The Australia-based group, which can be found at the-dollhouse.com, has posted their bold mission statement:
We came together under one roof. Five filmmakers committed to exploring the creative boundaries of film, TV and theatre. We champion change, we value relationships, we advocate artistic collaborations. We are risk takers, friends, and passionate story tellers. Welcome to the Dollhouse Collective.
They already have a few projects lined up, including the short feature When All The Water, which is directed by Murphy and produced by Carrera. Another, Seriously Red, directed by Boylan and produced by Byrne, is about a woman obsessed with Dolly Parton. Girls In Hotels, which remains mysterious but is based on the premise that "any girl in any hotel room at any time of the day is interesting," is written, produced, directed, and edited by Otto, and produced by Carrera.
This is not the only all-female production company of its kind, though they obviously exist to counteract the all-male companies that have been a given for so many years. Byrne joins the ranks of other female actresses who have used their clout to promote women in screenwriting, producing, and directing. Meryl Streep, for instance, recently funded a screenwriting lab for women over 40, Reese Witherspoon and Bruna Papandrea founded Pacific Standard — a production company devoted to telling the stories of women that have already been behind such successful releases as Wild and Gone Girl — and Lena Dunham has teamed up with HBO to launch A Casual Romance, a production company based on advancing female careers, as well as stories that challenge gender and sexual norms. Additionally, Will Ferrell has also helped launched a female-driven company called Gloria Sanchez Films.

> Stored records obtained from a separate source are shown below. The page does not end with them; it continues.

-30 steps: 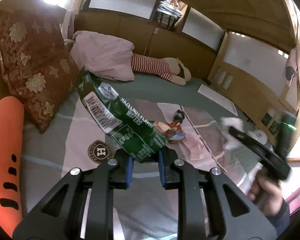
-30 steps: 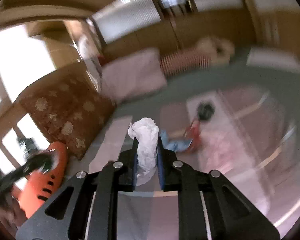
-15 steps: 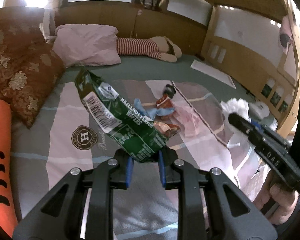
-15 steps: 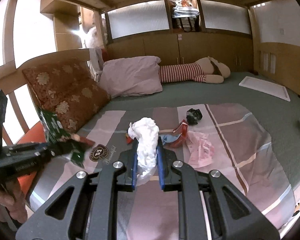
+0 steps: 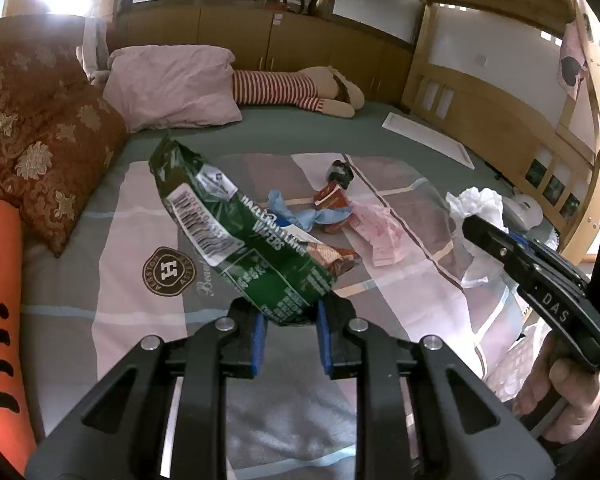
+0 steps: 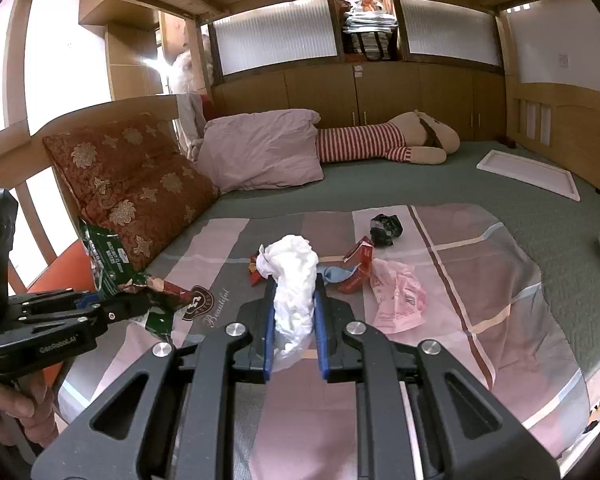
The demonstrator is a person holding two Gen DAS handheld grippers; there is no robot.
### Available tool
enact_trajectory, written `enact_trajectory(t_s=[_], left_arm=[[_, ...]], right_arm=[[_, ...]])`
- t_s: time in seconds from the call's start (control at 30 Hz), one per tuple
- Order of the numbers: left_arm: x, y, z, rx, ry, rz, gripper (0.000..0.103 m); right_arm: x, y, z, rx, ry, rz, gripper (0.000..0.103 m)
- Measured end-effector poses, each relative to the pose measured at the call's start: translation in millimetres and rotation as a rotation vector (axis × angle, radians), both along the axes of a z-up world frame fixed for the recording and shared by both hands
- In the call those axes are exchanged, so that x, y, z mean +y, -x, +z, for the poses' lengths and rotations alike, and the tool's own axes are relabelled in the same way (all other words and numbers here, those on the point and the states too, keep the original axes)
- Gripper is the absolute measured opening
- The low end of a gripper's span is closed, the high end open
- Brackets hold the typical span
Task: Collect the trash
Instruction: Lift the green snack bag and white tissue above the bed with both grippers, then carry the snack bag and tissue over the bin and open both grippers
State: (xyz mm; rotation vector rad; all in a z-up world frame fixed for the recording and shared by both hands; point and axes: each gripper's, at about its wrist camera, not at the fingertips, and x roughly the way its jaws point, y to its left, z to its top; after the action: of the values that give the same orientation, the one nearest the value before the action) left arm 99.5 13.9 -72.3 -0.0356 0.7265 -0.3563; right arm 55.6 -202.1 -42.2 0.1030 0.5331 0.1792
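- Green foil, printed with white text and a barcode, makes up the wafer wrapper (image 5: 236, 232) clamped by its lower end between the blue pads of the left gripper (image 5: 290, 320); the wrapper rises up and to the left, clear of the bed.
- From the right wrist view the same wafer wrapper (image 6: 108, 260) shows at the left edge, held in the left gripper (image 6: 100, 308) above the side of the bed.
- The right gripper (image 6: 294, 316) is closed on a crumpled white tissue (image 6: 292, 276), which bulges above the pads and hangs a little below them.
- In the left wrist view the tissue (image 5: 478, 208) sits at the tip of the right gripper (image 5: 496, 236) on the right, held off the blanket.
- More trash lies on the pink and grey checked blanket (image 6: 480, 280) near its middle: a red carton (image 6: 360, 256), a blue scrap (image 6: 336, 274) touching it, a pink plastic wrapper (image 6: 398, 296) just beside them, and a dark crumpled ball (image 6: 386, 226) a little farther back.
- A brown snack wrapper (image 5: 334, 258) lies on the blanket just behind the green one.
- Behind the blanket rest a pink pillow (image 6: 264, 150), a striped plush toy (image 6: 384, 140) and a red patterned cushion (image 6: 136, 184); a white flat tray (image 6: 530, 174) lies on the green bedcover (image 6: 440, 184) to the right.
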Motion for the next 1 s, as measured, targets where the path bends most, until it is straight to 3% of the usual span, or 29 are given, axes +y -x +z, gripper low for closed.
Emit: enact_trajectory(t_s=[0.73, 0.9, 1.0], left_arm=[[-10.0, 0.2, -0.8, 0.011, -0.001, -0.021, 0.022], [-45.5, 4.2, 8.2, -0.003, 0.042, -0.114, 0.022], [-88.8, 18.4, 12.4, -0.014, 0.052, -0.249, 0.022]], right_arm=[[-5.4, 0.4, 2.8, -0.008, -0.010, -0.008, 0.017], [-56.7, 44.4, 25.1, -0.093, -0.117, -0.091, 0.017], [-104.5, 92.5, 31.8, -0.106, -0.155, -0.188, 0.017]])
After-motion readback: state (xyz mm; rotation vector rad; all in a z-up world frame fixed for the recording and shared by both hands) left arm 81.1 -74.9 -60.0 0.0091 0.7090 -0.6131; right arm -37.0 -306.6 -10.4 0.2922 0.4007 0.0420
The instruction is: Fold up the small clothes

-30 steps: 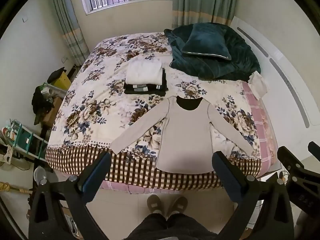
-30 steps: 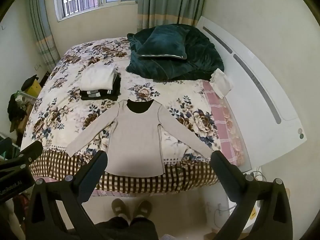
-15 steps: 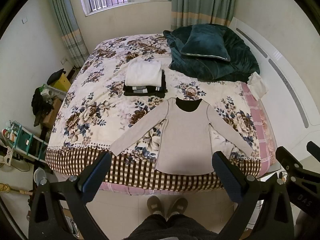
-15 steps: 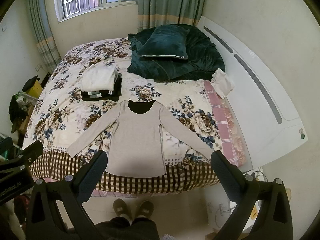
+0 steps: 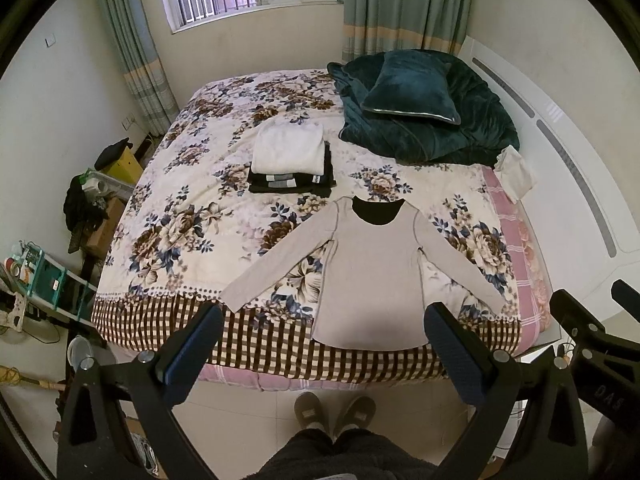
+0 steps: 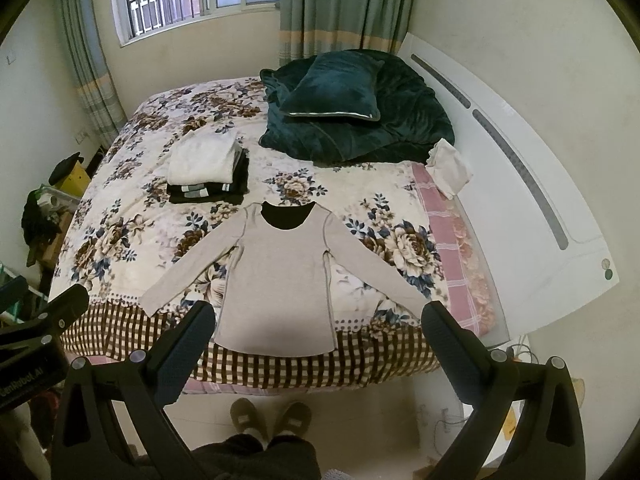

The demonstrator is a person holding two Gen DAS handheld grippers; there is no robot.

Since most of these companies, especially Dollhouse Collective at this moment in time, seem a little insular, I hope they can collaborate with women at all stages of the process, and work with new female talents in addition to established industry professionals. Endeavors like this in Hollywood are such important work — and since most of the companies are fairly young, I look forward to seeing the results on screens in years to come.